Metadata-Version: 2.1
Name: aics-dask-utils
Version: 0.1.0
Summary: Utility functions and documentation related to Dask and AICS
Home-page: https://github.com/AllenCellModeling/aics_dask_utils
Author: Jackson Maxfield Brown
Author-email: jacksonb@alleninstitute.org
License: Allen Institute Software License
Description: # AICS Dask Utils
        
        [![Build Status](https://github.com/AllenCellModeling/aics_dask_utils/workflows/Build%20Master/badge.svg)](https://github.com/AllenCellModeling/aics_dask_utils/actions)
        [![Documentation](https://github.com/AllenCellModeling/aics_dask_utils/workflows/Documentation/badge.svg)](https://AllenCellModeling.github.io/aics_dask_utils)
        [![Code Coverage](https://codecov.io/gh/AllenCellModeling/aics_dask_utils/branch/master/graph/badge.svg)](https://codecov.io/gh/AllenCellModeling/aics_dask_utils)
        
        Documentation related to Dask, Distributed, and related packages.
        Utility functions commonly used by AICS projects.
        
        ---
        
        ## Features
        * Distributed handler to manage various debugging or cluster configurations
        * Documentation on example cluster deployments
        
        ## Basics
        Before we jump into quick starts there are some basic definitions to understand.
        
        #### Task
        A task is a single static function to be processed. Simple enough. However, relevant to
        AICS, is that when using `aicsimageio` (and / or `dask.array.Array`), your image (or
        `dask.array.Array`) is split up into _many_ tasks. This is dependent on the image reader
        and the size of the file you are reading. But in general it is safe to assume that each
        image you read is split many thousands of tasks. If you want to see how many tasks your
        image is split into you can either compute:
        
        1. Psuedo-code: `sum(2 * size(channel) for channel if channel not in ["Y", "X"])`
        2. Dask graph length: `len(AICSImage.dask_data.__dask_graph__())`
        
        #### Map
        Apply a given function to the provided iterables as used as parameters to the function.

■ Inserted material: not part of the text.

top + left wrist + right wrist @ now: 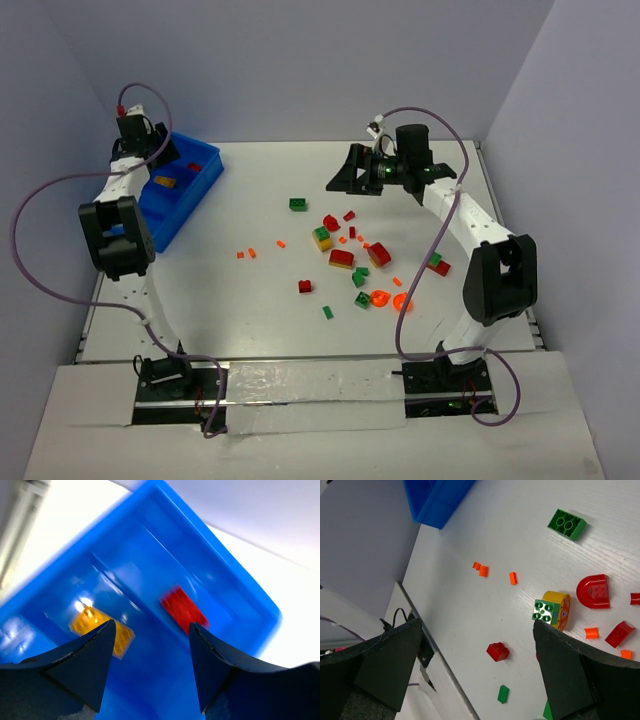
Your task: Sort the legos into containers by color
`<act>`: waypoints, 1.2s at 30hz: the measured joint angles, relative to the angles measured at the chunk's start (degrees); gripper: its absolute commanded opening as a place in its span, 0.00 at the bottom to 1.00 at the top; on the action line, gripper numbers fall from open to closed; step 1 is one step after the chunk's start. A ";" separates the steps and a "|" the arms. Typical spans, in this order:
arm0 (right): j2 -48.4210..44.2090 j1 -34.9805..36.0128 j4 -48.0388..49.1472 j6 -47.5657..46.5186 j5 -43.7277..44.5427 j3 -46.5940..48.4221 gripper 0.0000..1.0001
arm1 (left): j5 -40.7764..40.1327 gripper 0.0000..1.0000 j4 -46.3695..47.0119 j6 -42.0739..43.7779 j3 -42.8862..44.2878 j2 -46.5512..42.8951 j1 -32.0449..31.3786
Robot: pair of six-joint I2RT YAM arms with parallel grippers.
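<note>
The blue bin [178,205] sits at the far left of the table [250,330], one long side angled toward the middle. Two pieces lie in it. A red brick [182,608] rests flat on the floor toward the far end, and a yellow-orange brick [102,628] lies flat one step nearer the arm's base. From above a ridge seems to run between them, so they appear to be in separate compartments, but the left wrist view is too blurred to trace the divider. The rest of the bin's floor that shows is bare blue.

The left gripper [151,627] hangs over the bin with its fingers spread wide and nothing between them; both bricks show in the gap below.

The other legos are out on the table, well apart from the bin — a loose scatter right of centre. It includes a green brick [566,524], a red arch [594,591], a yellow piece with a green block [552,611] touching it, a small red brick [498,651], a small green piece [503,693], two translucent orange pieces [390,299] and tiny orange bits [480,569] nearer the bin.

The right gripper [477,630] hovers above the far side of that scatter — fingers apart, holding nothing.
</note>
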 measured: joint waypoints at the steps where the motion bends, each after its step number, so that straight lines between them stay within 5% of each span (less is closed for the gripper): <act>1: -0.03 0.00 -0.03 -0.06 0.11 0.00 0.99 | 1.91 0.70 0.04 0.53 -1.37 -1.48 0.02; 8: -1.68 -0.62 -1.24 -2.00 1.07 -0.07 1.00 | 20.59 0.75 -4.73 14.93 -10.85 -20.48 -4.48; 15: -3.94 -7.51 -5.84 -7.02 2.56 -1.91 1.00 | 31.00 0.81 -13.22 33.76 -31.65 -40.98 -29.67; 21: -6.00 -14.22 -10.41 -10.86 5.27 -3.80 1.00 | 30.51 0.81 -17.66 39.04 -44.70 -42.13 -43.19; 26: -7.65 -18.24 -11.91 -12.04 5.26 -5.76 1.00 | 27.36 0.80 -17.15 40.42 -46.06 -40.30 -51.11; 36: -7.73 -19.28 -12.35 -12.23 5.13 -5.92 1.00 | 21.23 0.75 -14.58 42.93 -46.04 -32.51 -55.76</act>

        Given `lambda x: x + 1` and `[1, 2, 3]`, the result of `map(func, *iterables)` in this
        case would be `[2, 3, 4]`. Usually, you are provided back an iterable of `future`
        objects back from a `map` operation. The results from the map operation are not
        guaranteed to be in the order of the iterable that went in as operations are started as
        resources become available and item to item variance may result in different output
        ordering.
        
        #### Future
        An object that will become available but is currently not defined. There is no guarantee
        that the object is a valid result or an error and you should handle errors once the
        future's state has resolved (usually this means after a `gather` operation).
        
        #### Gather
        Block the process from moving forward until all futures are resolved. Control flow here
        would mean that you could potentially generate thousands of futures and keep moving on
        locally while those futures slowly resolve but if you ever want a hard stop and wait for
        some set of futures to complete, you would need gather them.
        
        ##### Other Comments
        Dask tries to mirror the standard library `concurrent.futures` wherever possible which
        is what allows for this library to have simple wrappers around Dask to allow for easy
        debugging as we are simply swapping out `distributed.Client.map` with
        `concurrent.futures.ThreadPoolExecutor.map` for example. If at any point in your code
        you don't want to use `dask` for some reason or another, it is equally valid to use
        `concurrent.futures.ThreadPoolExecutor` or `concurrent.futures.ProcessPoolExecutor`.
        
        ### Basic Mapping with Distributed Handler
        If you have an iterable (or iterables) that would result in less than hundreds of
        thousands of tasks, it you can simply use the normal `map` provided by the
        `DistributedHandler.client`.
        
        **Important Note:** Notice, "... iterable that would _result_ in less than hundreds
        of thousands of tasks...". This is important because what happens when you try to `map`
        over a thousand image paths, each which spawns an `AICSImage` object. Each one adds
        thousands more tasks to the scheduler to complete. This will break and you should look
        to [Large Iterable Batching](#large-iterable-batching) instead.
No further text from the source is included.